PROMPT: Where the line with "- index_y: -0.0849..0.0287" appears below, start writing out lines exactly, and finish with the line with "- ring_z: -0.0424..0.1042", which is included; write out nothing else.

SOURCE DATA:
##########

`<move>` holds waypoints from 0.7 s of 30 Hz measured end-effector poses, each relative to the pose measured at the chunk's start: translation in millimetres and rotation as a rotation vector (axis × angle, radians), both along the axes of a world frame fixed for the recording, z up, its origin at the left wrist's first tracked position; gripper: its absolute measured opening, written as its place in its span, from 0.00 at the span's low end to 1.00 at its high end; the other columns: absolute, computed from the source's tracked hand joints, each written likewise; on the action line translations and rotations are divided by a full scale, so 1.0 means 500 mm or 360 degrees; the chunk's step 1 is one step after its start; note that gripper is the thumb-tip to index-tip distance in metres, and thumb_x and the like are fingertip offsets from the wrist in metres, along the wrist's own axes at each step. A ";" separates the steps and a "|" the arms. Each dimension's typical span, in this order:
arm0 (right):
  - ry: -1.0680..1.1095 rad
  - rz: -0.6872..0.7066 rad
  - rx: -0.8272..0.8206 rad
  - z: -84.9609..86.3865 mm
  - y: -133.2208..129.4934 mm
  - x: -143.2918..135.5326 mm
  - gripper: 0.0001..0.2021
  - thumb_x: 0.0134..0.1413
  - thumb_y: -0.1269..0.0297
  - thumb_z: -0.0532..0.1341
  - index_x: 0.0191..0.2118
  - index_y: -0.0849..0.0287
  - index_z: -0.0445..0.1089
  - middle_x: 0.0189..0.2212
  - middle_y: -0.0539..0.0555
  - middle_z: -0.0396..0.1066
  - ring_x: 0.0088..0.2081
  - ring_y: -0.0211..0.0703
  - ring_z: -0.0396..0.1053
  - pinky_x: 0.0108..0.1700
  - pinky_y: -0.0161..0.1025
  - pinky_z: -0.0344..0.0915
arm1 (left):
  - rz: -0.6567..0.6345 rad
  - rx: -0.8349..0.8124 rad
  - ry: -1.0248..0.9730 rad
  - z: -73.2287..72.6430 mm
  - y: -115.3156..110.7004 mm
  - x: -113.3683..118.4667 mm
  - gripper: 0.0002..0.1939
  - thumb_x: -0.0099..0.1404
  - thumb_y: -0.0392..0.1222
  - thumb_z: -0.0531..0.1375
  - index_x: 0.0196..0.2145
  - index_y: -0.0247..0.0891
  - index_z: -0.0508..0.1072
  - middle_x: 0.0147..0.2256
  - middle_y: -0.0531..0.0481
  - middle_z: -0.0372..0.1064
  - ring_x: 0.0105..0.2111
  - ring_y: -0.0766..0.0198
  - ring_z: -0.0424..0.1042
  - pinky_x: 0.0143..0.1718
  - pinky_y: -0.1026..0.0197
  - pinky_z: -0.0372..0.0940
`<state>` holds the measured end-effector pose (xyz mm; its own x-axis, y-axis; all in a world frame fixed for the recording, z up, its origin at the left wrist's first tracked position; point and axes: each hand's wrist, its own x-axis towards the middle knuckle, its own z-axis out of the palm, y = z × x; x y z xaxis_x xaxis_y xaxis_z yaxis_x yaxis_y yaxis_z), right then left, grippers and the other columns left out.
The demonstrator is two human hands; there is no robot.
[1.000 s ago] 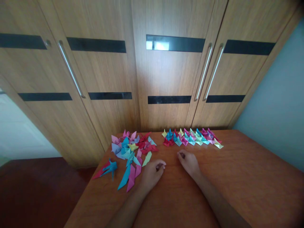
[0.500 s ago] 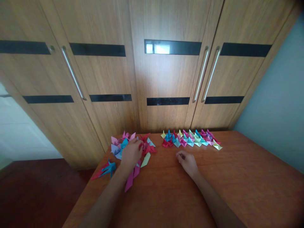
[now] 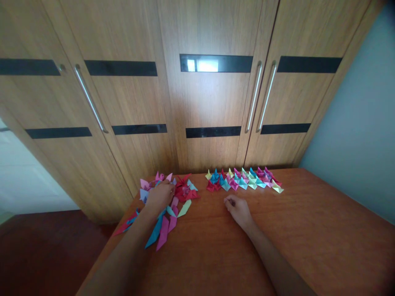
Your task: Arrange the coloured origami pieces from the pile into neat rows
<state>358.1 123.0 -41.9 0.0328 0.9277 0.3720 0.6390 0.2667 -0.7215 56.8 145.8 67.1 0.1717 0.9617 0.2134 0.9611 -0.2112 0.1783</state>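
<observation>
My left hand (image 3: 159, 197) reaches over a pile of folded paper pieces at the table's left, its fingers bent down and pressed together. Its fingertips are partly hidden, so what they hold, if anything, does not show. Beside them lie red folded papers (image 3: 184, 190); pink ones (image 3: 144, 184) are at the far left. Nearer me, long magenta (image 3: 163, 233) and blue strips (image 3: 154, 231) fan out, with a pale green strip (image 3: 184, 208) to their right. My right hand (image 3: 238, 209) rests on the table with curled fingers and no object visible in them.
Rows of colourful pointed paper pieces (image 3: 243, 180) stand along the table's back edge, beyond my right hand. Behind the wooden table (image 3: 247, 263) rises a wardrobe (image 3: 212, 102) with metal handles. A wall (image 3: 348, 123) borders the right side.
My left hand has shifted left from the red papers across the pile, uncovering more of them and a blue strip. My right hand stays curled on the table. The view has turned slightly.
</observation>
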 end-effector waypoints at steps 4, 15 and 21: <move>-0.0015 0.0001 -0.0015 0.005 -0.003 -0.001 0.13 0.54 0.59 0.53 0.24 0.56 0.68 0.19 0.48 0.69 0.23 0.39 0.67 0.27 0.33 0.59 | -0.0072 0.0170 -0.0304 0.028 -0.016 0.005 0.07 0.59 0.41 0.56 0.30 0.40 0.73 0.32 0.49 0.72 0.33 0.60 0.70 0.36 0.63 0.60; 0.0116 0.0111 0.0040 0.026 -0.020 -0.009 0.10 0.53 0.61 0.53 0.29 0.56 0.70 0.22 0.49 0.70 0.25 0.40 0.67 0.29 0.34 0.62 | -0.0087 -0.0370 -0.2126 -0.054 -0.041 0.103 0.15 0.51 0.47 0.64 0.33 0.34 0.73 0.24 0.50 0.72 0.25 0.65 0.72 0.26 0.66 0.65; 0.0130 0.0154 0.0204 0.026 -0.032 -0.021 0.10 0.52 0.62 0.56 0.38 0.56 0.70 0.30 0.51 0.71 0.28 0.39 0.67 0.33 0.35 0.65 | -0.0025 -0.0457 -0.2322 -0.100 -0.067 0.158 0.13 0.50 0.45 0.65 0.31 0.33 0.73 0.26 0.48 0.73 0.27 0.65 0.72 0.28 0.66 0.66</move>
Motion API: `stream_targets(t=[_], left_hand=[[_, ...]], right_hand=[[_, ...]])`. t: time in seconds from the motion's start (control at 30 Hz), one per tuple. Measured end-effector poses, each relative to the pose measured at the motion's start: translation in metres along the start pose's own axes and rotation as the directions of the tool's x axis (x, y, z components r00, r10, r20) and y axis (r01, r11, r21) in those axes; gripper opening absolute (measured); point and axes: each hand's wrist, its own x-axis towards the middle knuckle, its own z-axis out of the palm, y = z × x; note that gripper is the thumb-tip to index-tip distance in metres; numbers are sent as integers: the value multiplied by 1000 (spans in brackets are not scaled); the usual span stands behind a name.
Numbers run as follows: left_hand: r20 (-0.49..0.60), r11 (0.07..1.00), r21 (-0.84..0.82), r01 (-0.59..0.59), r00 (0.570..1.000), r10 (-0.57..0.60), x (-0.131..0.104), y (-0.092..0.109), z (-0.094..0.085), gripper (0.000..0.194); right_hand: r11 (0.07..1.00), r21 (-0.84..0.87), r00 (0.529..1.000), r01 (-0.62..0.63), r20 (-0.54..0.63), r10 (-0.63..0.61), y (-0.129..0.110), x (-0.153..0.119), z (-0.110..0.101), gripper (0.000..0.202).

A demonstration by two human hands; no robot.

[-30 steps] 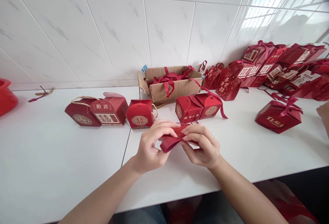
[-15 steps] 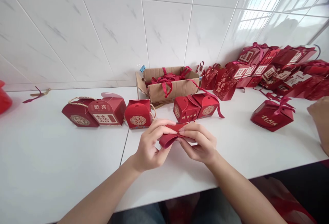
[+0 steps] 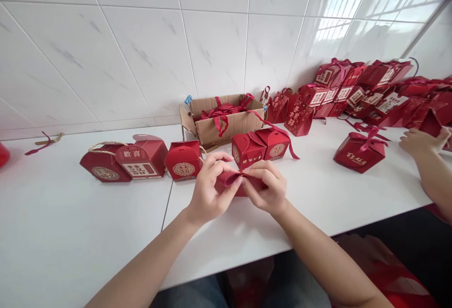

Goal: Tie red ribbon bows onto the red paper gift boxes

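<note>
Fingers of the left hand (image 3: 209, 192) and right hand (image 3: 267, 189) are closed, over the desk (image 3: 106, 232) and a red box (image 3: 241, 193), on a ribbon loop (image 3: 227, 177); by uneven pulling, the box could be tilted and the loop slackened.

The room type cannot be told for certain, but it serves as a packing spot. A long white flat-topped surface (image 3: 106, 232) stands against a wall of glossy white marbled tiles (image 3: 219, 49), whose sheen reflects a barred window. On it is an open brown cardboard box (image 3: 229, 129) of red ribbons (image 3: 222, 110). Small red paper gift boxes (image 3: 141, 159) sit left of the cardboard box; many more are heaped to its right.
</note>
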Motion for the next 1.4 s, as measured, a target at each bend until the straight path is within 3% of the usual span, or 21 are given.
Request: stream_targets(t=[0.1,0.2,0.27,0.37,0.43,0.47,0.57,0.63,0.77,0.87,0.93,1.03,1.07,1.13,1.3,1.4], left_hand=[[62,997,-38,62,996,-60,9,1,0,7],[195,987,-57,152,971,-139,20,-3,-3,13],[219,967,-75,242,950,-221,22,-11,-2,27],[143,922,-171,347,935,-325,14,-28,3,60],[152,885,-225,407,912,-381,2,-41,8,69],[167,874,-234,426,903,-395,-6,-47,10,68],[248,868,-189,459,878,-410,-28,-63,14,63],[331,873,-113,474,847,-417,-38,-70,14,69],[387,876,67,478,797,-465,-44,-78,14,77],[383,884,121,451,800,-461,-42,-77,14,67],[398,900,159,406,808,-435,-41,-76,15,64],[431,911,216,351,803,-411,-42,-78,17,66],[437,912,229,341,801,-410,-42,-79,18,67],[441,909,248,334,797,-413,-43,-82,19,67],[452,895,293,335,776,-439,-42,-83,18,65],[443,893,298,337,780,-442,-42,-81,16,66]], right_hand=[[997,5,996,-79,37,79,8,5,-4,13],[951,53,947,-304,121,296,20,9,-5,14],[867,70,861,-493,178,476,28,8,-4,30],[696,92,682,-712,325,655,38,-2,-3,59],[626,107,598,-772,454,660,43,-12,-7,69],[624,108,580,-774,513,632,45,-17,-10,71],[699,69,571,-712,636,519,43,-30,-27,74],[733,8,564,-680,644,516,38,-35,-43,72],[712,-176,540,-679,537,648,26,-44,-89,65],[592,-272,489,-759,363,793,26,-56,-133,65],[468,-356,453,-809,130,882,35,-64,-161,68],[244,-579,466,-777,-269,843,57,-65,-191,72],[158,-619,454,-769,-355,817,66,-62,-196,75],[49,-639,400,-768,-418,816,85,-54,-198,81],[-11,-581,301,-813,-436,848,133,-32,-175,86],[-19,-524,256,-852,-448,857,162,-29,-162,74]])
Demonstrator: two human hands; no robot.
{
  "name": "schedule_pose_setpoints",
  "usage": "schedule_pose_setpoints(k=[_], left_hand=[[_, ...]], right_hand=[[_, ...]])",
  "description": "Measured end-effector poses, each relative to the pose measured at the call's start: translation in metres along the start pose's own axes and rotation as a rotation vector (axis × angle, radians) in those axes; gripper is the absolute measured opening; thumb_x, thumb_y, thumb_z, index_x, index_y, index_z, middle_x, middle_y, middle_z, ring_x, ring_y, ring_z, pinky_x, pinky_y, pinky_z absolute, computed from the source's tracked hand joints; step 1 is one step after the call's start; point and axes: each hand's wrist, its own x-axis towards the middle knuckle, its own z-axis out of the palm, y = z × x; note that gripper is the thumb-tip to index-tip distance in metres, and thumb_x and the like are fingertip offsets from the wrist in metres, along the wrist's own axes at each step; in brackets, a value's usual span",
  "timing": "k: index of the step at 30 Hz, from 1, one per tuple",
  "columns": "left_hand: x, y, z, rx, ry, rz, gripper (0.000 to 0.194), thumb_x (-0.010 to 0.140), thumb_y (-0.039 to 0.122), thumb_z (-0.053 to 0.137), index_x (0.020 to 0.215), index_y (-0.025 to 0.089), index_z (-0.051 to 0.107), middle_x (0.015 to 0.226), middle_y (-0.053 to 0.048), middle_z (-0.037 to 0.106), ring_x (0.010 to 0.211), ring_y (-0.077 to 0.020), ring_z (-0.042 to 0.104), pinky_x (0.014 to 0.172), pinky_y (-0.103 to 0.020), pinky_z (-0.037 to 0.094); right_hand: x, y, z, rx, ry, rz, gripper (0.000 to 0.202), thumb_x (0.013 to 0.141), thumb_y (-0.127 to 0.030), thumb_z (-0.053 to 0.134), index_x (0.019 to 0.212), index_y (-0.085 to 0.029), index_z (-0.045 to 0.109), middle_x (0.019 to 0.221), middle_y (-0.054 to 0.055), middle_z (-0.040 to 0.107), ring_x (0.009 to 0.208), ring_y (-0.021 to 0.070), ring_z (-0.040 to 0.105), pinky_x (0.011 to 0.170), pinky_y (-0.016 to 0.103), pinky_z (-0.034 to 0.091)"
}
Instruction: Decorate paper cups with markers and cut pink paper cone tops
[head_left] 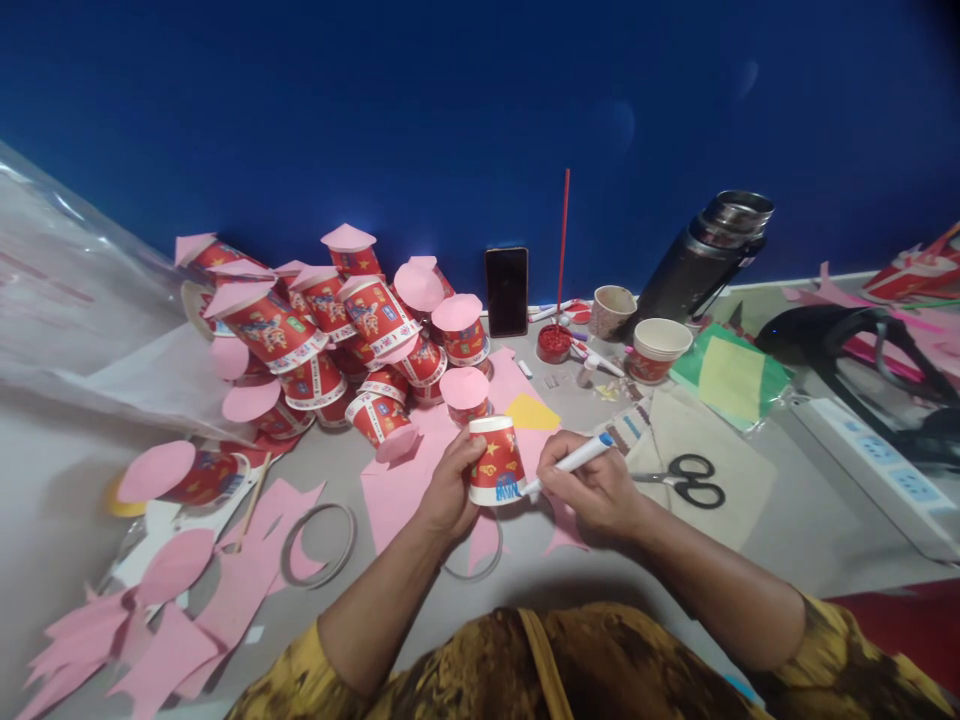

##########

ANSWER FOR THE TASK:
  - index_y: -0.0849..0.0287
  - index_z: -0.0445..0.1089
  - middle_x: 0.0189..0.2212
  - middle_y: -0.0539..0.0555
  - middle_z: -0.0396..0.1066
  - ring_x: 0.0088..0.2081
  - ring_y: -0.0211..0.0703
  - ring_z: -0.0396..0.1053
  - pinky_x: 0.0108..0.1700
  - pinky_y: -0.0161..0.1025
  - pinky_z: -0.0344..0.0915
arm1 (left):
  - rz: -0.6567..0.6345 rad
  - rx: -0.8349..0.8124 rad
  - ry: -1.0248..0.9730 rad
  - z: -73.2287..72.6430 mm
  - y: -115.3156..110.7004 mm
  - x: -113.3683..118.4667 mm
  - gripper: 0.0002..0.1939
  - thumb_x: -0.0099..0.1404
  - thumb_y: -0.0392..0.1222
  - thumb_z: -0.0531..0.1375
  - index_x: 0.0196..0.2145
  - index_y: -0.0247..0.0891
  - index_z: -0.0508..0.1072
  - middle_x: 0.0147..0.2256
  - middle_y: -0.0531..0.0481
  - middle_z: -0.0372..0.1064
  - ring_x: 0.0105..0.2111
  - ring_y: -0.0766..0.0198
  - ring_z: -0.0424..0.1042

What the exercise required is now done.